My vote is for ss in the title, correct spelling given as soon as possible in the text. We are trying to write an encyclopaedia for English-speaking non-specialists: we aim to be accurate (object=encyclopaedia), but we are not necessarily normative (audience=non-specialists). The information we convey is in the article text and images, not the title. Let us expend proportionate amounts of work per word on article text and title! Physchim62 02:44, 28 August 2005 (UTC)

I agree with Chuck, Nohat, and Physchim62 -- do not use ß in article titles -- do provie the speeling using ß (where appropraite) promptly near the start of the article. Possibly provide redirects from the fom using ß. DES (talk) 00:07, 29 August 2005 (UTC)

I seem to be in the minority here (no big deal). Some comments: (1) The rule shouldn't be specific to article titles—it should appeal to body text as well. So the rule should be to “Transliterate ß to ss. Where this concerns an article title, provide the German spelling near the start of the page.” (2) I would still much prefer to see this solved by Mediawiki. Serving up all ß as ss for English clients by default is easy, but those who care can switch it off. (3) Playing around with google's search engine indicates that it changes Gauß to Gauss tacitly (lots of pattern matching packages can do that automatically). Does Mediawiki do this as well, or can it easily be coerced into this behavior? (There aren't enough Wikipedia pages to test this on, so I don't know.) This would avoid the need for redirects (and a MOS entry to that effect). Arbor 06:02, 29 August 2005 (UTC)
I don't think we want to do this. For example, we should be able to have an article ß on the character itself; that should not be interpreted as SS. Bad enough that we are stuck with all initial letters becoming capitals, let's not do something that makes even more titles impossible. -- Jmabel | Talk 06:53, August 29, 2005 (UTC)
To sum up (and ignoring my own dissenting voice, which seems to be singular), we just need to be precise about what a letter in the roman alphabet is, and what a diacritic is (the current discussions at Wikipedia talk:Naming conventions (use English) seem to simply overlook ß, which is certainly in the roman alphabet, but whose meaning seems to be too opaque for the English reader. So, while in general we should be happy to include (natively) correct spellings as long as the extra dots and squiggles can be ignored (preferring Erdős over Erdos), this does not apply to ß, which we transliterate to ss (but suggest redirection and correct spelling of proper names which are article titles in the first paragraph, as with all other transliterations). While mulling this over, at staying with the Strauß example, a minor point about pronunciation struck me as well. I think the following is proper:

Franz Josef Strauss (German: Strauß /ʃtraʊs/) was the…

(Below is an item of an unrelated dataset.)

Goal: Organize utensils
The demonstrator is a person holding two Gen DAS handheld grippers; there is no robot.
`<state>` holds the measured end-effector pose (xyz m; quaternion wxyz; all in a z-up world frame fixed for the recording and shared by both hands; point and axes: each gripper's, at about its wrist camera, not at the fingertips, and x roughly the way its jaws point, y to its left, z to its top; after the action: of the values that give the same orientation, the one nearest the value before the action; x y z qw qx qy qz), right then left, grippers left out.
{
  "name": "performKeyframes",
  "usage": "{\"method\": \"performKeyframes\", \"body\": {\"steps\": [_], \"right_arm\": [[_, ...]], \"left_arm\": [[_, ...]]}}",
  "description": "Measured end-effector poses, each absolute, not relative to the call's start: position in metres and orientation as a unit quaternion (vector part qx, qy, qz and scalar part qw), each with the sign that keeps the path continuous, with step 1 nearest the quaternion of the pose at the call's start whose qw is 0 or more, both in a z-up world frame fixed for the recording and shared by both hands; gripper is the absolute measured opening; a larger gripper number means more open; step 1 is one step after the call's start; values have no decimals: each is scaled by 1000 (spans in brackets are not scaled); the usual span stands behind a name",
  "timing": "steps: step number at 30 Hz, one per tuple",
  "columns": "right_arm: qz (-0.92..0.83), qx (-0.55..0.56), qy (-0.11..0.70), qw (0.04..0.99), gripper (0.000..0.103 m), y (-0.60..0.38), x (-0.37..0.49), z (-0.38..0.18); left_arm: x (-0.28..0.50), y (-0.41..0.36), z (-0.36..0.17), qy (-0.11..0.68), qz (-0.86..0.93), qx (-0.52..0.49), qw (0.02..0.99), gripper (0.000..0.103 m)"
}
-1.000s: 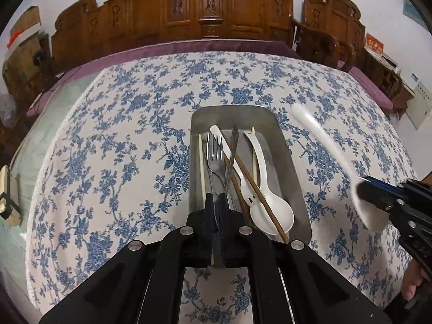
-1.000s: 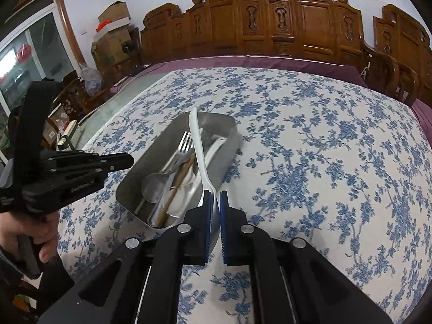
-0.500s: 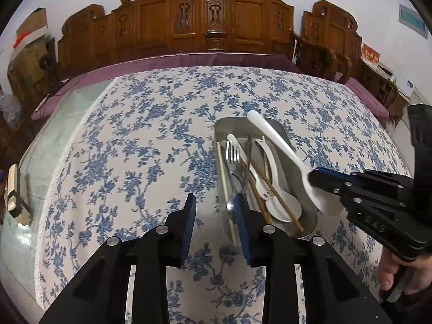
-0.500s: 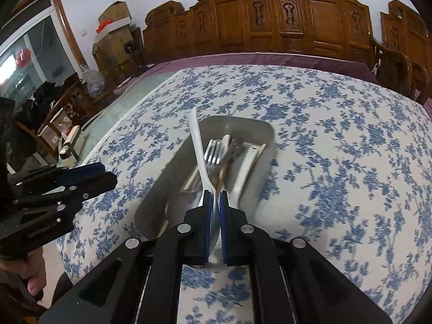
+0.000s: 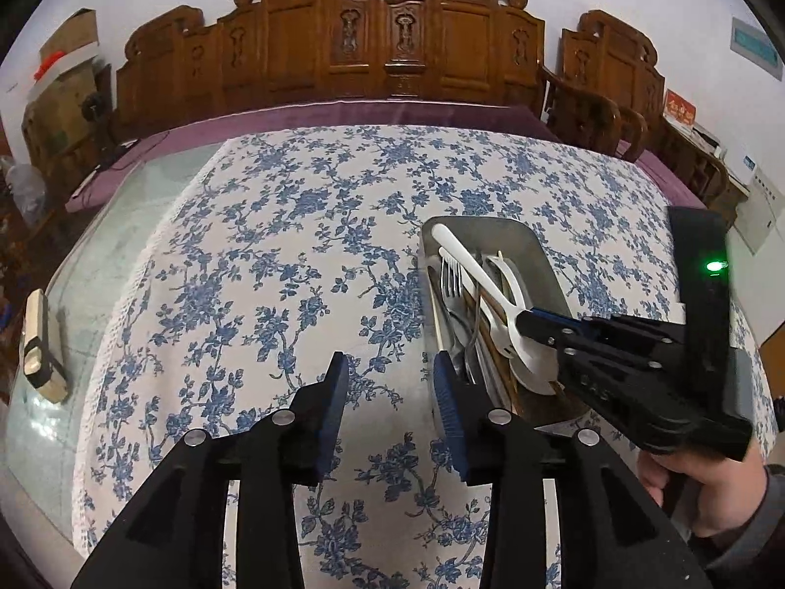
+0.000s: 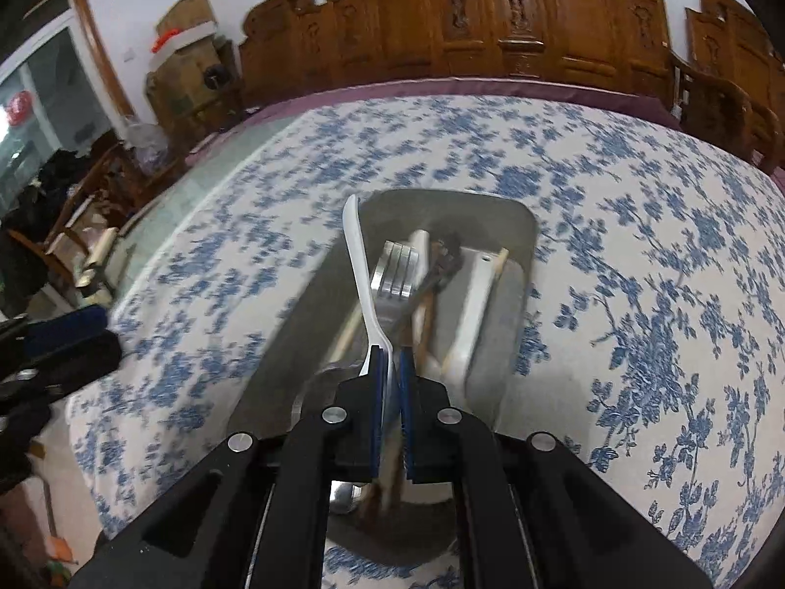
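A metal tray [image 5: 537, 250] [image 6: 510, 226] on the floral tablecloth holds a metal fork [image 5: 449, 275] [image 6: 397, 270], brown chopsticks [image 6: 424, 329], white spoons [image 5: 512, 284] and a pale chopstick. My right gripper [image 6: 390, 358] [image 5: 527, 321] is shut on a white plastic spoon [image 6: 358, 255] [image 5: 466, 257], held over the tray with its handle pointing away. My left gripper [image 5: 390, 375] is open and empty, above the cloth just left of the tray.
The table [image 5: 294, 206] has a blue floral cloth with bare glass along its left edge. A small pale object [image 5: 39, 348] lies on the glass. Carved wooden chairs [image 5: 392, 34] stand behind the table. Boxes [image 6: 181, 19] stand at the far left.
My left gripper has opened, pulled back and shifted left of the tray. My right gripper has carried the white spoon over the tray and lower toward it.
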<state>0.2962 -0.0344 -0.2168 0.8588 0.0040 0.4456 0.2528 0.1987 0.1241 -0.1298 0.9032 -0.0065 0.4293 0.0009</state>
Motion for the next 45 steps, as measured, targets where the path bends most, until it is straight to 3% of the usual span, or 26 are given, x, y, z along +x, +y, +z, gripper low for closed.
{"method": "performKeyframes", "body": {"steps": [13, 29, 31, 35, 37, 40, 45], "right_arm": [[223, 15, 452, 863, 10, -39, 311, -230], [278, 10, 399, 874, 11, -59, 274, -199], [274, 10, 386, 881, 26, -71, 266, -190], [265, 11, 372, 890, 32, -96, 253, -177], [259, 17, 366, 894, 53, -111, 244, -170], [238, 21, 357, 903, 76, -134, 226, -158], [222, 22, 348, 910, 99, -160, 202, -142]], "left_arm": [[196, 128, -131, 429, 1, -8, 903, 37], [193, 121, -133, 429, 2, -8, 903, 43], [191, 117, -131, 424, 1, -5, 906, 58], [187, 106, -125, 417, 0, 1, 909, 73], [182, 98, -120, 411, -2, 3, 912, 83], [174, 86, -114, 405, -14, 1, 914, 92], [158, 66, -110, 404, -28, 4, 914, 95]]}}
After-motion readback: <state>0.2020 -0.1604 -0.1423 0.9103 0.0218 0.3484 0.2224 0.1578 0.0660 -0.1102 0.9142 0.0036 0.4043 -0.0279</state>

But should there be an English pronunciation as well? I don't think anybody in the anglosphere says /ʃtraʊs/, do they? Would that mean we ought to write something like this:

Franz Josef Strauss (/strɔ:s/, German: Strauß /ʃtraʊs/) was the…

I quite like this. (It really doesn't have much to do with ß… sorry) Arbor 09:23, 29 August 2005 (UTC)

FWIW, Merriam-Webster gives /ʃtraʊs/ first (including an audio pronunciation), followed by /straʊs/. OED doesn't have Strauss, but gives Strausian as /straʊsɪən/. I can't find any English dictionaries that give /strɔ:s/. But the point in general is valid, and English pronunciations should, in general, be given separately from native pronunciations. A particularly alarming trend is the inclusion of audio files of a native pronunciation of various words names, with the implied assumption that English speakers should attempt to imitate this. Nohat 17:07, 29 August 2005 (UTC)

Pronunciation guides aside, I think we do have consensus on the use of "ss" in titles and articles, followed by the German in parentheses (with Arbor's tweak. I'll add it to the MoS. --Tysto 07:04, 2005 August 30 (UTC)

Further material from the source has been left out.